THE GUARDIANS OF THE SERAGLIO

A large staff of overseers, nurses, and servants is necessary for the proper conduct of a rich man's harem. The autocrat, and very frequently the tyrant, of the palace is the Chief Eunuch, who directs a number of subordinate eunuchs, and supervises the whole of the servants who attend upon the wives, ikbals, and their lord and master, the pasha.

The profession of eunuch in Egypt is a very old one. Figures of these functionaries appear on the oldest Assyrian and Egyptian monuments. The head eunuch of antiquity was a personage of great influence in the world of the seraglio; and he seems to have been, in some cases, the confidential companion of kings and nobles, as well as the custodian of the concubines.

The royal Chief Eunuch holds an exalted position in the palace. He wears a gorgeous uniform, and is seen constantly at state ceremonies and social assembles. In political affairs he possesses considerable influence. In all the aristocratic harems the Grand Eunuch is feared by the women and the servants, for their lives are practically in his hands.

An insubordinate or troublesome odalisque may soon find herself singled out for punishment if she offends the Chief Eunuch. It is said that eunuchs of all ranks frequently accept bribes from the women of the harems, and that some become very rich from this source. Every ambitious girl yearns to shine in the palace as an ikbal, and it is within the eunuch's power to assist her in this promotion from the common file to a position of high privilege.

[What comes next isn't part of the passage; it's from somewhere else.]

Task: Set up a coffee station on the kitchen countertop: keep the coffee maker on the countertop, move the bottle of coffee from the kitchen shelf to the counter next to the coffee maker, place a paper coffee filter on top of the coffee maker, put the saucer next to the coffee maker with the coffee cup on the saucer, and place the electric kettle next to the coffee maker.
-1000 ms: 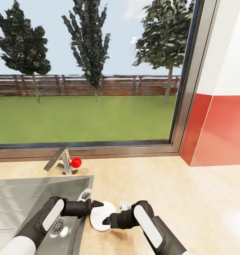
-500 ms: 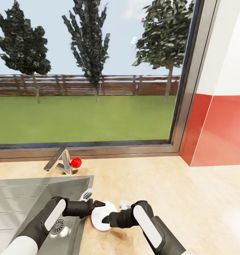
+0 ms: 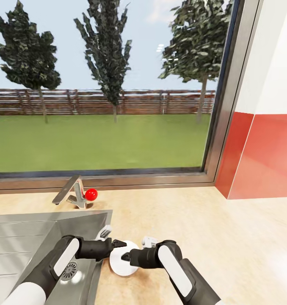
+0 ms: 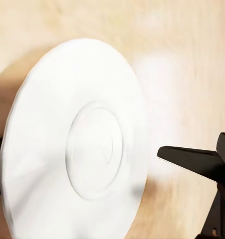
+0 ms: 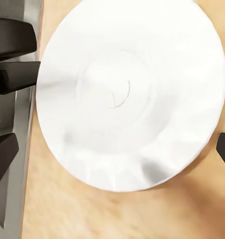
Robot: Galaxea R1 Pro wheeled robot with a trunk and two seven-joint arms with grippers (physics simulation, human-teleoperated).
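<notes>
saucer [image 3: 120,264] on countertop [image 3: 228,241] right of sink [image 3: 29,241], faucet [image 3: 73,195] behind sink

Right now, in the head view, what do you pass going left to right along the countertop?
sink → faucet → left gripper → saucer → right gripper → red wall panel

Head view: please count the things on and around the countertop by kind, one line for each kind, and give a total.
Saucer: 1
Sink: 1
Faucet with a red knob: 1
Grippers: 2, the left gripper and the right gripper, both at the saucer
Total: 5
</notes>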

The Chief Eunuch needs to exercise much vigilance in protecting the favourites of the pasha. Jealousy is extremely common in the harems, and all kinds of plots are hatched against the ikbals to bring them into disfavour with their lord. Attempts are sometimes made to poison the favourite of the pasha. Envy engenders all manner of malicious chatter and deliberate slander. The making or the undoing of an ikbal rests largely in the hands of the superior eunuch and those immediately beneath him in rank and influence.

In an affluent pasha's harem the highest caste among the ladies are the Kadens, the beautiful Circassians, who are especially loved by their owner. The Odalisques come next; and these women are the attendants, or maids of honour, on the pasha. The favoured woman of a brief reign is the Ikbal. When she becomes pregnant she is raised to the status of a Kaden. The Oustas are female servants of the household, who wait upon the wives and the ikbals. The Dadas are the nurses of the numerous children. Beneath all these grades are the slaves of lowly birth and of alien race.

Early in the growth of polygamy the powerful man who surrounded himself with women, purchased or captured, discovered that his wives often exhibited errant desires. Men of less influence in the community envied his good fortune in the possession of several women; and they often used means to seduce his wives from their fidelity. Romances of the harem abound in the stories of elopement, intrigue, clandestine assignations, stolen visits to the palace by night, the forcible abduction of ikbals, and the murder of eunuchs and guards by hired bravos and professional stranglers.

A pasha lives, like the mediæval baron of England, in a fortified palace, or castle, with men-at-arms for the protection of his personal property. The armed eunuch came into existence as a necessary defence against the men who coveted the wives of their more fortunate neighbours. It was essential also that the women should be closely watched and kept under lock and key, for the human nature of women is like that of men, subject to variability in love, and apt to revolt against the strictest domestic conventions.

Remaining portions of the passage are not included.